Nuovo appuntamento con il ciclo di incontri “Antisemitismo e razzismo: una riflessione storica”, proposto nel programma di iniziative “San Rossore 1938” curato dall’Università di Pisa, in collaborazione con Scuola Normale Superiore, Scuola Superiore Sant’Anna e Scuola IMT Alti Studi Lucca.

Giovedì 15 novembre, alle ore 17:30, Ilaria Pavan, che insegna storia contemporanea della Scuola Normale Superiore di Pisa, affronterà il tema della “costruzione della legislazione razzista in Italia”. L’emanazione dei primi decreti antiebraici fascisti nel settembre del 1938 rappresentò l’approdo di un processo, politico e ideologico, elaborato dal regime nel corso dei mesi e degli anni precedenti e in cui una premessa non irrilevante fu rappresentata dalla normativa razziale coloniale.

L’entrata in guerra e l’istituzione della Repubblica Sociale Italiana nel tardo autunno del 1943 rappresentarono poi altrettanti momenti di svolta e di ulteriore radicalizzazione, di una legislazione antiebraica che si dipanò e si svolse nell’arco di sette lunghi anni. Gli incontri di San Rossore 1938, in programma nel mese di novembre nell’auditorium di Palazzo Blu, sono curati dal prof. Daniele Menozzi della Scuola Normale Superiore.

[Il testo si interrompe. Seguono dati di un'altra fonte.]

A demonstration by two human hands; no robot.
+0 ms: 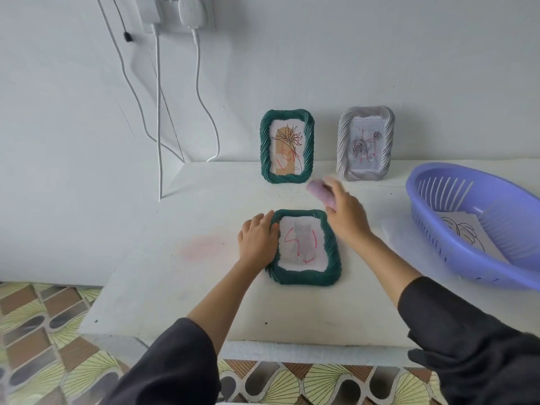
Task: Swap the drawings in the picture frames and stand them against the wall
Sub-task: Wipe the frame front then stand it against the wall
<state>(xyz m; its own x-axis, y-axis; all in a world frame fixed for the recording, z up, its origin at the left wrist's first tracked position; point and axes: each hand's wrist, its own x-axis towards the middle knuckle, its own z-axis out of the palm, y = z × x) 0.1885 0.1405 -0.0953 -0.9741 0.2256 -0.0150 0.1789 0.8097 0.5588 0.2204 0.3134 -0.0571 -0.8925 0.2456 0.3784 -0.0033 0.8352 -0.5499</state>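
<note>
A green picture frame (309, 274) lies flat on the white table (163, 287), face up, with red marks on its glass. My left hand (257, 241) rests on the frame's left edge, fingers touching the rim. My right hand (344, 213) hovers above the frame's upper right corner and grips a pale purple cloth (321, 192), blurred by motion. Two more frames stand against the wall: a green one (264, 147) with a flower drawing and red marks, and a grey one (343, 147) with a rose drawing.
A purple plastic basket (432, 182) sits at the right of the table, with a line drawing on paper (464, 233) inside. White cables (159, 112) hang from wall sockets at the left. A faint pink stain (201, 248) marks the tabletop. Patterned floor lies below.
</note>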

Ilaria Pavan è docente alla Scuola Normale Superiore di Pisa. I suoi principali campi di ricerca riguardano la storia del fascismo, dell’ebraismo italiano e della persecuzione razziale. Tra le sue pubblicazioni ricordiamo “Tra indifferenza e oblio. Le conseguenze economiche delle leggi razziali in Italia (1938–1970), Le Monnier, 2004; Il podestà ebreo. La storia di Renzo Ravenna tra fascismo e leggi razziali”, Laterza, 2006; con Francesca Pelini, “La doppia epurazione. L’università di Pisa e le leggi razziali tra guerra e dopoguerra”, Il Mulino, 2009; con Matteo Al Kalak, “Un’altra fede. Le case dei catecumeni in area estense” (1583–1938), Leo Olschki Editore, 2013.